Healthy Home Cooking
As one might expect from the title, the novel is filled with references to food and dieting. One particularly vibrant simile is quite suggestive of the effort that goes into a wholesale transformation of the way a person looking to lose weight cooks at home:
“Like it has been every night for more than a year now, the kitchen is thick with the scent of boiled barn and burnt vegetable, like Mother Nature on fire.”
The Darkness
The more one reads the fiction produced since the dawn of the 20th century, the one more is confronted with evidence pretty difficult to refute: writers love “darkness” as a metaphor. Keep an eye out for and see how often it is used during your reading, such as this instance here. Which, it must be noted, is not the only utilization of the darkness metaphor in the book:
“There follows another bout of darkness, in which nothing is measured or counted or weighed, in which I dress before the mirror not seeing myself.”
The Outsider Looking In
Metaphor is often an effective means of conveying a situation that may be difficult to understand or to offer a perspective by one character on the actions of another. One of the recognized strengths of this novel is its unflinching insight into the psychology of overweight people living in a society that daily reinforces an ideal of physical attractiveness at odds with their own situation. This particular metaphor offers insight into the perspective of the outsider looking in, for example, when the protagonist engages in her nightly ritual eating a small square of chocolate:
“like watching a woeful squirrel hunched over a piece of trash he has mistaken for a winter nut.”
Character Delineation
Through the use of metaphor, the author is able to provide insight into two different characters for the price of one. The protagonist watches as her goth friend China applies eyeliner:
"No color is black enough for China except for this one kind she says she gets at Target that I can never find. I feel it now as a cold stabby stream across my waterline. Sharp feathery strokes like little knife swipes that make me flinch every time."

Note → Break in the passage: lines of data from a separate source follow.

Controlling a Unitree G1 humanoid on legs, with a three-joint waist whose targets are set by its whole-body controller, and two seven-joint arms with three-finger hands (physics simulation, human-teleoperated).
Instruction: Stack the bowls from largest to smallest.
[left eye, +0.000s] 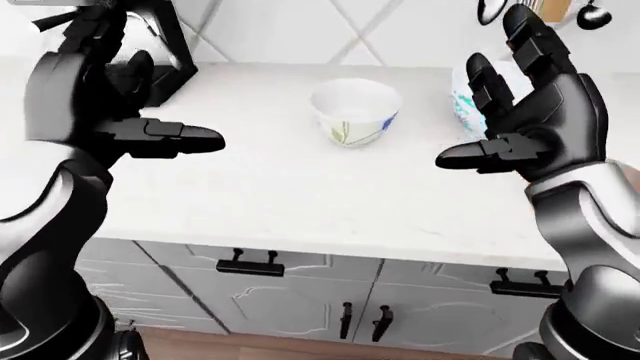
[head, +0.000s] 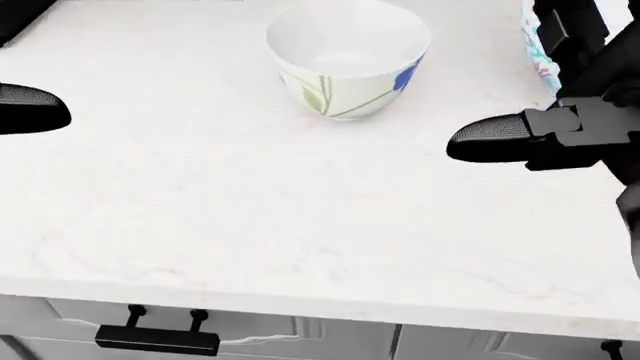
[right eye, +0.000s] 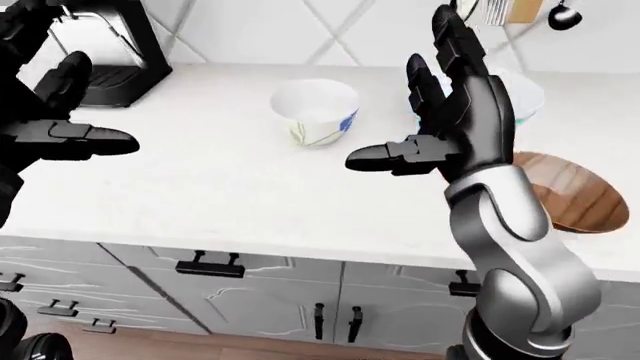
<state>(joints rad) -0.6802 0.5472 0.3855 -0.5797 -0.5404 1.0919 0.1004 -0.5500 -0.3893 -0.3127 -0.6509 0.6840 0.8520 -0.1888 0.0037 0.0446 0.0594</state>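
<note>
A white bowl with a blue-and-green flower print (head: 348, 56) stands upright on the white counter (head: 250, 210), between my two hands. A white bowl with a teal pattern (left eye: 460, 103) sits to its right, mostly hidden behind my right hand. A brown wooden bowl (right eye: 562, 192) rests on the counter at the right of the right-eye view, beside my right forearm. My left hand (left eye: 150, 90) hovers open above the counter, left of the flower bowl and holding nothing. My right hand (left eye: 485, 105) is raised and open, fingers spread, touching no bowl.
A black coffee machine (right eye: 112, 51) stands against the tiled wall at the counter's top left. Dark utensils (left eye: 592, 13) hang on the wall at top right. Grey drawers and doors with black handles (left eye: 250, 264) run below the counter edge.
</note>
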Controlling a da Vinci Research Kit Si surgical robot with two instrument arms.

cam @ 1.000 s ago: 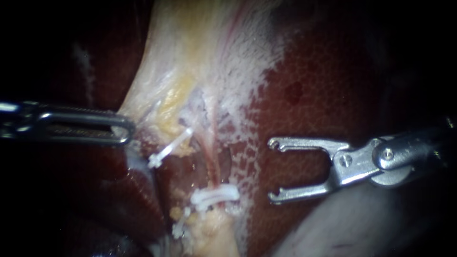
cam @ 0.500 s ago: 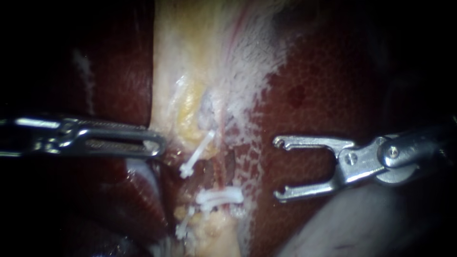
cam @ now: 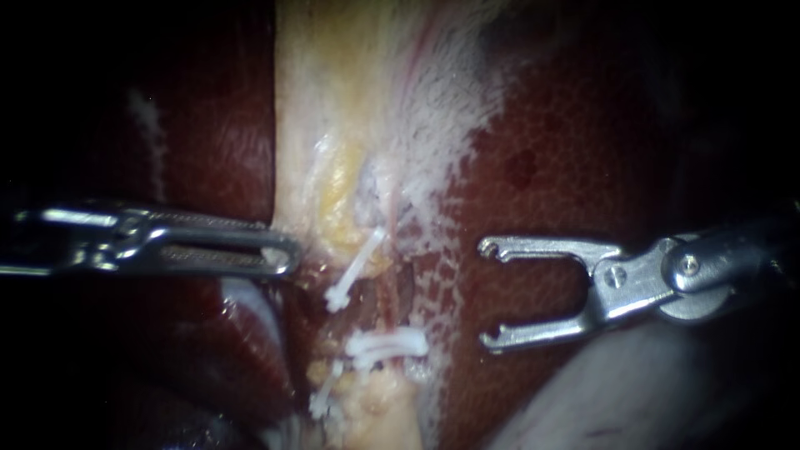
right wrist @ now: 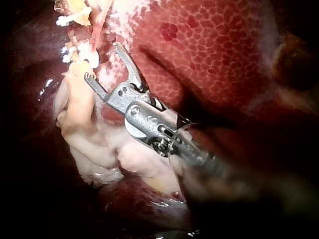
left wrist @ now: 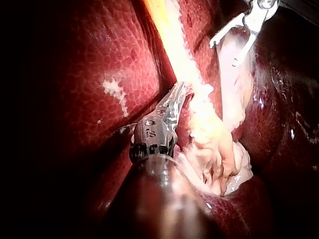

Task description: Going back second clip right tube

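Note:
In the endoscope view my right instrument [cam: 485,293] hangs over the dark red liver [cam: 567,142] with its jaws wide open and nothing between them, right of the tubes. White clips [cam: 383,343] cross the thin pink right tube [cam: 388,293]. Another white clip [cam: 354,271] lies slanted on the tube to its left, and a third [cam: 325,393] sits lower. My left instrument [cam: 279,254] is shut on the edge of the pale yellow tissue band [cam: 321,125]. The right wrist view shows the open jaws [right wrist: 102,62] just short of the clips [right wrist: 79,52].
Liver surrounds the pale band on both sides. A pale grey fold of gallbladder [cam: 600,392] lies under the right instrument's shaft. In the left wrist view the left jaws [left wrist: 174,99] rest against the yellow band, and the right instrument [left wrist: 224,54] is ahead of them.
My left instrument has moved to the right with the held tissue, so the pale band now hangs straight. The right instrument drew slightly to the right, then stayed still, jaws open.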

What's so Great about Metaphor?
Sometimes a writer is inspired to produce a metaphorical image that is just absolute poetry; a work of literary art that is so good, it almost feels like showing off. Here’s the thing: with so much dreadfully competent and uninspired use of metaphor, when a writer nails it, they should be celebrated for showing off. For everyone who has ever wondered what’s so great about metaphor, here is the answer:
"My wide slash of bared stomach feels like an emergency no one is attending to."